# Which Is Better - Wood Glue OR Liquid Nails?



## JackOfAllTrades

I am installing trim pieces on a wood coffee table. Which is better to use; wood glue and then clamp OR liquid nails and then clamp?

I am getting mixed answers from the people at Home Depot and Lowes. Some say LN is "temporary"?!? Others say LN is stronger and permanent.


----------



## Daniel Holzman

I use Titebond wood glue. Works very well IF the wood you are attaching to is clean, i.e. does not have any stain, varnish, shellac, or polyurethane on it. If it does, you need to get it all off before glueing and clamping. I have never liked liquid nails, does not seem to provide a good long term bond.


----------



## hayewe farm

Clean connective areas and use wood glue on wood. I use Titebond II. Try to pull it apart and you will break the wood before you break the glue bond.


----------



## vsheetz

I would use TiteBond for what you are doing. 
Liquid Nails is more of a construction adhesive.


----------



## MT Stringer

Not a coffee table, but I used Liquid Nails adhesive to glue a small piece of siding to my storage shed. I couldn't get a nail gun or hammer in there to nail it under the fascia and in the lower corner on the front of the building (10x12). That was in 2002.

So far that building has been through Hurricane Rita and Ike. Ike came right over our house. That piece of siding is still intact as is the rest of the building! The insurance adjuster was impressed that there was no damage to the building; not even a shingle out of place!  I must have done a good job.

Mike


----------



## Termite

For out-of sight construction applications liquid nails is fine. It isn't the right product for working on a coffee table however. No way to use it and get a tight joint because it is too thick. I'd also recommend Titebond I, II, or III. Any of those would work equally well.


----------



## ARI001

Tightbond II or III, polyurethane glue, Type II polyvinyl acetate emulsion, Fish Glue, or Hide glue are all appropriate for the intended application. Liquid nails is not a good choice for fine woodworking and is not intended to be used for such applications.


----------



## JackOfAllTrades

It looks like TITEBOND has it. I will try LOWES to see if they carry it.
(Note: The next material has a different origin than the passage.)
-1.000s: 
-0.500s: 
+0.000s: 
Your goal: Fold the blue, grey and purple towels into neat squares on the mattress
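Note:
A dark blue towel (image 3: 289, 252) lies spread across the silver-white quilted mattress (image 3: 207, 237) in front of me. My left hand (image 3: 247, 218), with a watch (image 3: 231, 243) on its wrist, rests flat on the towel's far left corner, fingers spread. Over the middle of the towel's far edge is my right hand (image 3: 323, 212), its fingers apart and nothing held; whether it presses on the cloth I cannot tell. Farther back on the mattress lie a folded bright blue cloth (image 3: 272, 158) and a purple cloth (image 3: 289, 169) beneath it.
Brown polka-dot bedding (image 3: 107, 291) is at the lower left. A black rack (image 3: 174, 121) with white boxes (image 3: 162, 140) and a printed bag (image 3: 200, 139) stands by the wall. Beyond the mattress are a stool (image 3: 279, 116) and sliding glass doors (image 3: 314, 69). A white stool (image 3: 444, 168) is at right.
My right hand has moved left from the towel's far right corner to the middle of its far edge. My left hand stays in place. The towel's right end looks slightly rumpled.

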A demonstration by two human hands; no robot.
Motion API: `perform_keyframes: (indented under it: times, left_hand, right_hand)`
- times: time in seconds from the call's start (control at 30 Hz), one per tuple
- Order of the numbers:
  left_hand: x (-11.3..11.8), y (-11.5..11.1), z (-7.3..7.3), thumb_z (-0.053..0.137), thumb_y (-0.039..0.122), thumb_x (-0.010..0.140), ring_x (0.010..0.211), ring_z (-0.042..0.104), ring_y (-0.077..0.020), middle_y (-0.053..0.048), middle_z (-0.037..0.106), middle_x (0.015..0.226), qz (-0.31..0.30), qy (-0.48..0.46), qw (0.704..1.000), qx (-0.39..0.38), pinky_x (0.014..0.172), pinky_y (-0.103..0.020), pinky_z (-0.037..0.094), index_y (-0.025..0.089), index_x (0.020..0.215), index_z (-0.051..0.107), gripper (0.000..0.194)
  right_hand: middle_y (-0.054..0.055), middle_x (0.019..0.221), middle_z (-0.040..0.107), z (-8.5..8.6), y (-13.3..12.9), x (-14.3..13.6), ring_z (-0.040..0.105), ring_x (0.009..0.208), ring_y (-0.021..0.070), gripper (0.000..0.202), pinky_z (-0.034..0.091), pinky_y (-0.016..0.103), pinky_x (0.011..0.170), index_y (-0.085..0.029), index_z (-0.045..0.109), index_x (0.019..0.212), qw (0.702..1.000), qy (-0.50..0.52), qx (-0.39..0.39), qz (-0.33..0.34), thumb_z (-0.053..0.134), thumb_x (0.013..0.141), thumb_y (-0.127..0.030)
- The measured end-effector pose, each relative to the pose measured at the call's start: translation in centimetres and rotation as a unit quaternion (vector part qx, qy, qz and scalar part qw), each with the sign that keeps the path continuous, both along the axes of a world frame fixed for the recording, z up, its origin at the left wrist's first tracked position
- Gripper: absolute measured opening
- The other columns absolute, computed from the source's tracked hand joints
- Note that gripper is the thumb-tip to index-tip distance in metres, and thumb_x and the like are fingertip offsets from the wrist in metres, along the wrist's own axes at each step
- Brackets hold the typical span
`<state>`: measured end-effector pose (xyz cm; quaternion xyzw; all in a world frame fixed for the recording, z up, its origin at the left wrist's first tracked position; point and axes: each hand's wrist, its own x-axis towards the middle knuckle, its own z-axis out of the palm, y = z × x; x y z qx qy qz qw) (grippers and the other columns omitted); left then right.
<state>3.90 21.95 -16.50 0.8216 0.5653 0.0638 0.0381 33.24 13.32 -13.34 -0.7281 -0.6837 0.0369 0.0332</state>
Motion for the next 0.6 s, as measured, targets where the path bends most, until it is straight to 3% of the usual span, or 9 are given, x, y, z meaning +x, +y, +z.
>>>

The coffee table has a clear stain on it, do I have to sand the area where the trim is going, in order to provide a better bond?


----------



## PaliBob

I agree with KC I, II, or III

Type I strength specs are as good as Type II but then Type II is more moisture resistance. I use Type II most often.
.


----------



## RegeSullivan

In general I agree with the use of TITEBOND or any quality wood glue when the pieces are clean (no paint or finish) and fit tightly. You will need to remove the finish for any glue to work well. You may want to consider using a polyurethane glue (Gorilla glue) if there are any voids. Polyurethane glue is also more forgiving if you do not get all the finish off. Be sure to practice on some scrap so you get a feel for how much to apply. If you apply more than necessary it will make a mess because it expands as it cures.

Rege


----------



## JackOfAllTrades

Here is the end result:










I broke the glass table during my move and the replacement was $150.00. :no: 

So I bought a $15 piece of birch, cut it down, stained it, and then added the trim work, for a total of $25.00.


----------